Aos 14 decorei um poema de Fernando Pessoa que sei até hoje.
Sou minha própria paisagem,
Assisto à minha passagem,
Diverso, móbil e só,
Não sei sentir-me onde estou.
Na altura fiquei fascinada com a clareza da exposição de uma dúvida que me começava a atormentar: que raio era ser “eu própria”, afinal? Sabia que o certo era ser genuína. E ainda hoje é essa a característica que mais admiro nos outros: a ingenuidade, a personalidade genuína que algumas pessoas conseguem manter, independentemente de tudo.
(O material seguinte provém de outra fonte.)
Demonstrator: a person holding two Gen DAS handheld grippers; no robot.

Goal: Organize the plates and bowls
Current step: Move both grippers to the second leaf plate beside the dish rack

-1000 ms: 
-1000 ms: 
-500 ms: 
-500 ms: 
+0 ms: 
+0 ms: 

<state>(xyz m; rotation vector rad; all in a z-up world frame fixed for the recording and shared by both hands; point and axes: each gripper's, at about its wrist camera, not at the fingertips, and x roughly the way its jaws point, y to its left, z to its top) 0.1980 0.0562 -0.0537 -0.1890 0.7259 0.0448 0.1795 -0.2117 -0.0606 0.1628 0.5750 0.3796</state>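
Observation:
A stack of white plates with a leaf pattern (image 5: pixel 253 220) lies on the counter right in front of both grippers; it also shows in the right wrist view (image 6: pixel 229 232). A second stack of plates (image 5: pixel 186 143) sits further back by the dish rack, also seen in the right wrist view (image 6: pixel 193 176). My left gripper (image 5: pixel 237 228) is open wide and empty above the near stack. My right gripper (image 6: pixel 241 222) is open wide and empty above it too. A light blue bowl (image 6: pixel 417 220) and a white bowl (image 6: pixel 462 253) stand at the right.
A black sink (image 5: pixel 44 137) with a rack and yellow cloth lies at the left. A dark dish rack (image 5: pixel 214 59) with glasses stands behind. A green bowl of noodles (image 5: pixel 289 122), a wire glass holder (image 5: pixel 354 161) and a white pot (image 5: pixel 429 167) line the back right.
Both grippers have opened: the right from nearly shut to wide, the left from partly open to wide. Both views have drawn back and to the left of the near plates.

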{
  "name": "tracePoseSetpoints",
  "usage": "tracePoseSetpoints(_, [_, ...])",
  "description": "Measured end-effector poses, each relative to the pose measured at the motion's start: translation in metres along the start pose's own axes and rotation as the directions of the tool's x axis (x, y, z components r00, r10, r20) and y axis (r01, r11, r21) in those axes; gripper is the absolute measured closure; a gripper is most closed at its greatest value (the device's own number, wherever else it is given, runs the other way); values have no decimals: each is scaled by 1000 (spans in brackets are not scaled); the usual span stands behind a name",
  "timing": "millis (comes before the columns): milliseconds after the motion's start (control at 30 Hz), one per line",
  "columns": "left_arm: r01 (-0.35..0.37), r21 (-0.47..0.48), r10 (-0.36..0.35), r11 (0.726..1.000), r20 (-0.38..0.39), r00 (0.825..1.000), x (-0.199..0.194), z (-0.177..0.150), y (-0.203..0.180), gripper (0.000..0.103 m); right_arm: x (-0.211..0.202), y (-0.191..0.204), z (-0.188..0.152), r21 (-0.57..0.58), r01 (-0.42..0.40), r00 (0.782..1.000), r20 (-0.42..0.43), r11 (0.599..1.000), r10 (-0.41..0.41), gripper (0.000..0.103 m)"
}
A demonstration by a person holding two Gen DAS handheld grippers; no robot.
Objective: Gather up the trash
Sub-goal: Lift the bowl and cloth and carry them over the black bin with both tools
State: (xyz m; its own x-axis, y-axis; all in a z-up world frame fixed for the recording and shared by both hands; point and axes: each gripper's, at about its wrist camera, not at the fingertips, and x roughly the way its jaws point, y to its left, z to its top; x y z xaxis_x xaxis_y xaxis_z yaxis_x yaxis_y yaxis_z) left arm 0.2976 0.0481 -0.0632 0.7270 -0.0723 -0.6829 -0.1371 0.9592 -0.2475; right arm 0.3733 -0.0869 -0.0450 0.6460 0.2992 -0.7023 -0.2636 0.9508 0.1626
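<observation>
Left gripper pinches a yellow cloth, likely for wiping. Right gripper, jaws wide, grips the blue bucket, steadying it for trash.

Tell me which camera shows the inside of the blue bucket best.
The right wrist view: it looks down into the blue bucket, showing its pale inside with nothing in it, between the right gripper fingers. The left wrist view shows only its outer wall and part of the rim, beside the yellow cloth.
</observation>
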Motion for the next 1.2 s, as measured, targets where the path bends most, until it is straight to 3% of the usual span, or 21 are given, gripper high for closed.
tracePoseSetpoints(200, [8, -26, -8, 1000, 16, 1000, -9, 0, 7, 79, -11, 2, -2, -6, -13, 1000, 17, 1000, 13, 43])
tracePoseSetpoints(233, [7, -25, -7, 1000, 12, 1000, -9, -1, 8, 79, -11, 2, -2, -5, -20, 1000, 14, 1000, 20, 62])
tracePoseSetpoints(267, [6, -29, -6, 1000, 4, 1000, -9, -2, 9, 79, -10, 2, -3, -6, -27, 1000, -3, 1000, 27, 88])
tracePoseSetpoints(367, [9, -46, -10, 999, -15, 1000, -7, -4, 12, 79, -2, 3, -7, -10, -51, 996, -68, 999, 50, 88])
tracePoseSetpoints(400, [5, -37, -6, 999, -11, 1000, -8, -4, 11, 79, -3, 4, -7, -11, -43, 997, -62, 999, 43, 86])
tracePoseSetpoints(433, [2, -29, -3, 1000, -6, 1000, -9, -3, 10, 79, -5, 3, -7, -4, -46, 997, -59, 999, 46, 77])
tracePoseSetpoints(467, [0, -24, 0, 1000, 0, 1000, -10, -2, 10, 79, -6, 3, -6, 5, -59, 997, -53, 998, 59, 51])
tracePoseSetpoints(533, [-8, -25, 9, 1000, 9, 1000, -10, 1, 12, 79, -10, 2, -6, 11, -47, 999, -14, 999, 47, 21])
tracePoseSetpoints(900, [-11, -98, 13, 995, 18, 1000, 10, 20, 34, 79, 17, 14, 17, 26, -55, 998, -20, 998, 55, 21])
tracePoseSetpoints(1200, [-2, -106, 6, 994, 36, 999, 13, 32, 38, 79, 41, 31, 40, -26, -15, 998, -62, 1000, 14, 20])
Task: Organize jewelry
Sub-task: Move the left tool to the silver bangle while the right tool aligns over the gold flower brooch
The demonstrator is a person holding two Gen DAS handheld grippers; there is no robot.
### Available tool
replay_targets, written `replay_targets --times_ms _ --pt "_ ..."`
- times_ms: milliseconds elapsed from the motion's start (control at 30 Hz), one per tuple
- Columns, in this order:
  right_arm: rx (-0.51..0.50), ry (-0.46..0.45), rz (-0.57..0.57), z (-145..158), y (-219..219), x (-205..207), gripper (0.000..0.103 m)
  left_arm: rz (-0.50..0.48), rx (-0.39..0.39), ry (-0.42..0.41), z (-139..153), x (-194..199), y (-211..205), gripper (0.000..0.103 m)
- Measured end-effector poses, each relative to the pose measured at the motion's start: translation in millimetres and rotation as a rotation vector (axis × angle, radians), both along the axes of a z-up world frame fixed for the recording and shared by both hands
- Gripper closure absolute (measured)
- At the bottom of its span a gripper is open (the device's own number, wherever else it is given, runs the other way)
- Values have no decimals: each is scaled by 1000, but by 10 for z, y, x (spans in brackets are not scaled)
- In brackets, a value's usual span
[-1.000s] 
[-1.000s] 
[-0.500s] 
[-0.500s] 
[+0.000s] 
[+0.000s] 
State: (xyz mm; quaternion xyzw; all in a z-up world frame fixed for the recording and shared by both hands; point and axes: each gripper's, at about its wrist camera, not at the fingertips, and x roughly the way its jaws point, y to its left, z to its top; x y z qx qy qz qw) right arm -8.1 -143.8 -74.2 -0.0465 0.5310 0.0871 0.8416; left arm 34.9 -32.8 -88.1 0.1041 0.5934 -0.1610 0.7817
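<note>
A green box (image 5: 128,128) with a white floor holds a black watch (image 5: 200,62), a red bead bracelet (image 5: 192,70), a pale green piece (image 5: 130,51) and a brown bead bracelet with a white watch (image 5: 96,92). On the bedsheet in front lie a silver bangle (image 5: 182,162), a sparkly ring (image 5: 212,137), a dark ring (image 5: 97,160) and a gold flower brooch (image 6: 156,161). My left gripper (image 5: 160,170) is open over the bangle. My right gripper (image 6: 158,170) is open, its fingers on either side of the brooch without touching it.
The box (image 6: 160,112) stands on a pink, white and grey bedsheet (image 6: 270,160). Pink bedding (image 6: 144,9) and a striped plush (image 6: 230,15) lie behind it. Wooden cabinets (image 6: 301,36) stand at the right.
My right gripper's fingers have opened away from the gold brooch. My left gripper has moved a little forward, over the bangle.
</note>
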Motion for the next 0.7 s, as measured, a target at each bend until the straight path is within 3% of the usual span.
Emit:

Mas e quanto a mim? Que genuína? Conseguia, e consigo, pensar em mim de mil formas diferentes. Imaginar-me na mesma situação de mil maneiras diferentes, todas verdadeiras. Sonhar mil vidas distintas que gostaria de viver. Mais: viver de mil formas diferentes, agir de mil formas diferentes, todas minhas, todas reais. Adoptar mil estilos, mil personalidades, mil crenças, mil conjuntos de características, todos eles diferentes, todos eles perfeitos. Qualquer um deles. A verdade é que desde cedo houve muitos “eus”. Cresci e cada um deles cresceu comigo. Um nota-se mais hoje, sonho com o outro amanhã e não é de todo possível simplesmente escolher um, para sempre. No dia-a-dia vou optando ou cedendo, reconhecendo-me ou não, mudando ou não, querendo ou não ser o que sou, arrependendo-me ou não do que fui. Analisando. Ajustando-me. Às pessoas, aos locais, ao que me exigem, ao que acho certo ou errado ou ao que quero que pensem. Em cada momento. É conforme. E é tão assustador como genial. Como a clareza louca de Fernando Pessoa. Não é falsidade nem falta de coerência... sou eu. Tudo isso. E, tal como pareceu acontecer com FP e possivelmente acontece com muitos de nós (excepção para os genuínos que frisei em cima), continua a existir este eu que assiste ao que se passa. Este parece ser sempre o mesmo. Menos mal.